Quoi d'autre à Taganga à part cette déconnexion cérébrale en forme d'homme-poisson?

Une moyenne de 2 à 3 bains de mer par jour pardi! Quelques bains de nuit, dans les eaux devenues noires et étrangement calmes une fois le soleil couché. Quasiment inertes. C'en est presque inquiétant. Tripant en tout cas.

La rue où j'habite, à la fois animée et reposante. Occupée par des Tagangueros. Population joliment métissée, à la peau foncée, parfois noire. Ici on vit dehors, à la recherche de la petite brise et du degré en moins. Une ribambelle de gamins qui jouent ou trainent. Toutes les catégories d'âges sont représentées. Pourtant c'est calme. Sauf en ce moment-même où une bonne tranche de vie s'offre à mes yeux, et de bruit à mes oreilles.

La maison. L'attention et la gentillesse extrême d'Ofelia, ses fameux "tinticos" (cafés noirs) qu'on partage en complices. Ses yeux enchantés lorsque je lui offre un rhum ou un paquet de café. A mon retour du parc Tayrona et de la péninsule de Guajirá, elle commence à dire sur le ton de la blague que je vais rester un mois. Je crois qu'elle aimerait bien. Moi aussi d'ailleurs pourquoi pas?
L'agréable compagnie d'Angela et Rafael. Puis de Pilar, une de leurs amies colombiennnes qui vit à Marseille, de passage, venue les retrouver quelques jours.
Silvia qui nous berce de ses longs râles. Les voisins ne semblent pas en être perturbés. Ils les partagent, en toute nonchalance, comme le hamac de la maison.
Les charmantes gamines d'à côté, qui viennent de temps en temps chez Ofelia : rendre visite à Silvia, regarder la télévision ou bien s'amuser sous la gouttière, qui se transforme en douche lorsqu'il pleut.

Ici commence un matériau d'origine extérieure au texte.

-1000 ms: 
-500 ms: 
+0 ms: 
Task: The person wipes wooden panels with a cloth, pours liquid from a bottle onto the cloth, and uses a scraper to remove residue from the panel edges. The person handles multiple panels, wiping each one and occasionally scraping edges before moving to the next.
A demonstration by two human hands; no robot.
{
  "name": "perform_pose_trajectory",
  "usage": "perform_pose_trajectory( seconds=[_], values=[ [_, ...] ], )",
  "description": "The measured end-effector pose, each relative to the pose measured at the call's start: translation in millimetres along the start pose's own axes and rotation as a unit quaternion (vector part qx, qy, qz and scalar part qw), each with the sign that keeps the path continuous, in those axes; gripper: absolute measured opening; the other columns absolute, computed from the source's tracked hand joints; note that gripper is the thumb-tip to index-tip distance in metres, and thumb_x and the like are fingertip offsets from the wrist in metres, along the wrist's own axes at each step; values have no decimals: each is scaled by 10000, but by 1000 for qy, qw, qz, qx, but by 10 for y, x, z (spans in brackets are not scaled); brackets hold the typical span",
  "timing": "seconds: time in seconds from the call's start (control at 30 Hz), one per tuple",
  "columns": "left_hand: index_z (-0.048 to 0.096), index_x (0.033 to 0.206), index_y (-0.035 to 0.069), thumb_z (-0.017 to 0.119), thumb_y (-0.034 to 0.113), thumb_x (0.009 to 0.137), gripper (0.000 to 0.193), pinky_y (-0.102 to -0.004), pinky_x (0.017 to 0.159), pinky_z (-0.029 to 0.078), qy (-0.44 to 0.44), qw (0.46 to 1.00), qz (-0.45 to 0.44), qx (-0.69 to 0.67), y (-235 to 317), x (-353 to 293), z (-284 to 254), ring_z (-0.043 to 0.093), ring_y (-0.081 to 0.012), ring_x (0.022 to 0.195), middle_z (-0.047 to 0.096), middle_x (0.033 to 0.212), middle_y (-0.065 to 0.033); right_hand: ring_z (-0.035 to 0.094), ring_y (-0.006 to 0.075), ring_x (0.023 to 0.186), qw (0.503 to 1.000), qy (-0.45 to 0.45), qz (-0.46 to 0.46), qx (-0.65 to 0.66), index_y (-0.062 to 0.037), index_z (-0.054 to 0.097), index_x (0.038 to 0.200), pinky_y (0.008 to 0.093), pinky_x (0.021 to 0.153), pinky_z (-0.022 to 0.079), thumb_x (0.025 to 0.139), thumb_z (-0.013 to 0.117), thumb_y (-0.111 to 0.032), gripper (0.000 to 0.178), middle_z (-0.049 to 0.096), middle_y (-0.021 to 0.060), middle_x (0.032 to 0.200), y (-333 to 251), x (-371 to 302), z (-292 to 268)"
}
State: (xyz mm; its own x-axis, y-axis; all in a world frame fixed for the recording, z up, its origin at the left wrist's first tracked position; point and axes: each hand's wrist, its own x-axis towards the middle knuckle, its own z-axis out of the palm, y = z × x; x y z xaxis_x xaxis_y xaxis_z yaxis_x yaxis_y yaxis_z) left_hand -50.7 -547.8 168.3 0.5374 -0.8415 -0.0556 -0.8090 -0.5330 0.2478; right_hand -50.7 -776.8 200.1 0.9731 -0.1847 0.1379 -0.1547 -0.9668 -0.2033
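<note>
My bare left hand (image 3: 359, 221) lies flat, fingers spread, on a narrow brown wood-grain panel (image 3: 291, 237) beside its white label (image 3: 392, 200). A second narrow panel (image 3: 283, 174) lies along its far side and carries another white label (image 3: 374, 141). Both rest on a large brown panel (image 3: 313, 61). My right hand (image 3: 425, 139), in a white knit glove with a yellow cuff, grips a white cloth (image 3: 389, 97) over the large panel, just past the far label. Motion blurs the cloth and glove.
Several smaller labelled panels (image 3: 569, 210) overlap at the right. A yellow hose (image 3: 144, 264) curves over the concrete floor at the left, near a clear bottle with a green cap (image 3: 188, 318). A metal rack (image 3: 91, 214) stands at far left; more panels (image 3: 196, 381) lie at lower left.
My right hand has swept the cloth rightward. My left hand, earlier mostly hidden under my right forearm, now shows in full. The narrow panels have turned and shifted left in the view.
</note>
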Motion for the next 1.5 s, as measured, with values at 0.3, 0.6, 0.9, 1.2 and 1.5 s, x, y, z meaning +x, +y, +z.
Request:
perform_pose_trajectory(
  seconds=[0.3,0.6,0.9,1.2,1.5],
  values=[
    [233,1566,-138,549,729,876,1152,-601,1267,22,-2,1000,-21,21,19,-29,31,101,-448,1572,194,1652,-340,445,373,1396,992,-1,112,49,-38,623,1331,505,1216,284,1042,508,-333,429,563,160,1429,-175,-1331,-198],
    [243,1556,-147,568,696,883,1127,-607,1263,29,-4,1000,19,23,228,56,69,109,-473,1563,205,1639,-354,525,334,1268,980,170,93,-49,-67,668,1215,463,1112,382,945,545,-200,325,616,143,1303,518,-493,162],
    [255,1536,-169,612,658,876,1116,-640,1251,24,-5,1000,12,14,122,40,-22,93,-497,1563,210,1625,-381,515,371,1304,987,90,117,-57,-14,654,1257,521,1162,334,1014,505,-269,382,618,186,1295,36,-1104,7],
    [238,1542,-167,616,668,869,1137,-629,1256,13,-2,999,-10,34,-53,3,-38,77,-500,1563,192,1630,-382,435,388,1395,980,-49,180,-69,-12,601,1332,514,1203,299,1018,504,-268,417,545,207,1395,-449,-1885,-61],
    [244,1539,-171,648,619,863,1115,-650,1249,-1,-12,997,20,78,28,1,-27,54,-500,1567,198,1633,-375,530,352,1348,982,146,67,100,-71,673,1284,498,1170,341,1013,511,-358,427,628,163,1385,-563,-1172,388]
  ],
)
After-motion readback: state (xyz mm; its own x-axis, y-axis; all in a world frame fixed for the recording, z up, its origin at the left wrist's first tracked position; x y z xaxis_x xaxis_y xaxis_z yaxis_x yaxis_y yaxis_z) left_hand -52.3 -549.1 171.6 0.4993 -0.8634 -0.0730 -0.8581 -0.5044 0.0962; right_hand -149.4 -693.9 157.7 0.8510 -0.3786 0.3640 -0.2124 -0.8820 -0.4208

En fait, je passe 2 grosses semaines ici. 4-5 jours avant d'aller au parc Tayrona, à la péninsule de Guajirá et à Palomino. Et une douzaine après. J'y ai laissé des affaires pour alléger mon sac. Et Taganga, dans ces conditions, cumule pas mal d'avantages pour moi : la comodité et la bonne ambiance de la maison, la chambre privée et pas chère, la terrasse et autres endroits paisibles pour écrire, l'eau courante et l'électricité, internet pour alimenter le blog en usant de la connection du restau voisin, et la possibilité de se rafraîchir avec la mer à 2 pas et des plages plus jolies à 10-15 minutes de marche. Avec ces températures, j'appréhende un peu et repousse la prochaine destination, Cartagena, où la chaleur sera plus étouffante encore et où il ne sera pas possible de se baigner comme ici. Je serai en centre-ville, puisque c'est l'attraction de Cartagena, et les plages sont apparemment moins jolies et nettement plus touristiques. Or les vendeurs de chouchou et de transats, très peu pour moi. Je suis pas venu en Colombie pour me retrouver à Palavas-les-Flots au mois d'août. Mieux vaut profiter de la mer ici. Et nager.

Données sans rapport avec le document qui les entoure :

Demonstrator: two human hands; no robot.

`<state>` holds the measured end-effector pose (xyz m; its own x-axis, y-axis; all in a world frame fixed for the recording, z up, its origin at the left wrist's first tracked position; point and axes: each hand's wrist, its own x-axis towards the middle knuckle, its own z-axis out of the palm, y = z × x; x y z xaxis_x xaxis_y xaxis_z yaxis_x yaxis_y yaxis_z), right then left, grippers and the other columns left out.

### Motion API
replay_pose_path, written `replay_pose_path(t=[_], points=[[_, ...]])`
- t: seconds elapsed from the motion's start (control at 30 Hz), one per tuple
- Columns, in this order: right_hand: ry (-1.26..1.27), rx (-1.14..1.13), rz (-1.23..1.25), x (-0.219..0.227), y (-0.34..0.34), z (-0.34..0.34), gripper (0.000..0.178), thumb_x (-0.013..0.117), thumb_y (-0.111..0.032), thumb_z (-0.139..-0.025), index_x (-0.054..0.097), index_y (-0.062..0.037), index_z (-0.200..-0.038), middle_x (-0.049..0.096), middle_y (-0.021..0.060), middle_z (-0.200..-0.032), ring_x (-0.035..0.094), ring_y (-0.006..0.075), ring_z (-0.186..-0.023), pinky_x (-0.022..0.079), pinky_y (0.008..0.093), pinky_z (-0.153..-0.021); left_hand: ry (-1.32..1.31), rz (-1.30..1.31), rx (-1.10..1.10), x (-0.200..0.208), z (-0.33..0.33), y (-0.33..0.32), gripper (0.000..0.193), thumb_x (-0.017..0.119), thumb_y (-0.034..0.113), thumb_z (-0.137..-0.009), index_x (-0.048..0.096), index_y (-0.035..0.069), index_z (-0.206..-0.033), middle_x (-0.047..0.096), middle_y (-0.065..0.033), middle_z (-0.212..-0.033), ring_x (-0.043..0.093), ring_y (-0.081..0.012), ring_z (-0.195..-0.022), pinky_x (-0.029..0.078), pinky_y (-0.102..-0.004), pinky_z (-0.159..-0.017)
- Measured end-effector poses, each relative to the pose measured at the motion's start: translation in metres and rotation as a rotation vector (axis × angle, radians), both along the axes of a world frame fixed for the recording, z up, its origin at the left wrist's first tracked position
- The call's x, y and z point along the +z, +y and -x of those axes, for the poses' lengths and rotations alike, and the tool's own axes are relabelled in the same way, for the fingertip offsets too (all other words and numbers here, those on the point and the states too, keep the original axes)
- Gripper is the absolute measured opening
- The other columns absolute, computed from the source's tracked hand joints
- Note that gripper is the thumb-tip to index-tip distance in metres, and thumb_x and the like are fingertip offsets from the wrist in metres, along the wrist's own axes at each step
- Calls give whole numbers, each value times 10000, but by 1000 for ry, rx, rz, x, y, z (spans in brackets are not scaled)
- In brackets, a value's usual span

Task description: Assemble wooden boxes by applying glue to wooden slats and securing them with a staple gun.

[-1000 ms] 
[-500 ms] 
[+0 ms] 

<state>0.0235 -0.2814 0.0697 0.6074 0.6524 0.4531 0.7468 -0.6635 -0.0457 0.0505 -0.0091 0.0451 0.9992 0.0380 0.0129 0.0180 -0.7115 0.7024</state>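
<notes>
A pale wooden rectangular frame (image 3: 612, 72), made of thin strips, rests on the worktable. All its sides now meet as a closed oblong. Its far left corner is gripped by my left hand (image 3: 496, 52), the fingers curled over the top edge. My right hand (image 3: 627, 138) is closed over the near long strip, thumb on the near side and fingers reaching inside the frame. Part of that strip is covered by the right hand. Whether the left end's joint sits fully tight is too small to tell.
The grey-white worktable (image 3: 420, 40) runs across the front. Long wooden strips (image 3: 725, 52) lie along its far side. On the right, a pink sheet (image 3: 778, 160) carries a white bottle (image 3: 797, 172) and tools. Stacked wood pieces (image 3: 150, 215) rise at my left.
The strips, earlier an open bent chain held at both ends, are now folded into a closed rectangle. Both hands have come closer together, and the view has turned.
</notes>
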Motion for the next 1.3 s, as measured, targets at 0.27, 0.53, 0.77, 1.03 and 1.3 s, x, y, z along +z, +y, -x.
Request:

Dans la mer dans les mots dans mon nuage, dans le temps dans le rhum et dans ma sueur, je nage.


Note : Avec cette impression tenace que depuis quelques temps ce sont les livres qui me lisent, le voyage qui me fait et les mots qui se jouent de moi. Plus que l'inverse en tout cas. Comme si j'avais "décroché", inconsciemment ou consciemment décidé de disparaître, ou plus exactement de m'effacer. De ne plus exercer mon pouvoir sur les choses et de me laisser porter par elles - le voyage, les mots, les livres et tout ce qui se présente à moi en général. Me laisser porter et avancer, à la dérive ou à la nage, dans tous les cas sans lutter contre les courants. Puisque j'ai le luxe du temps.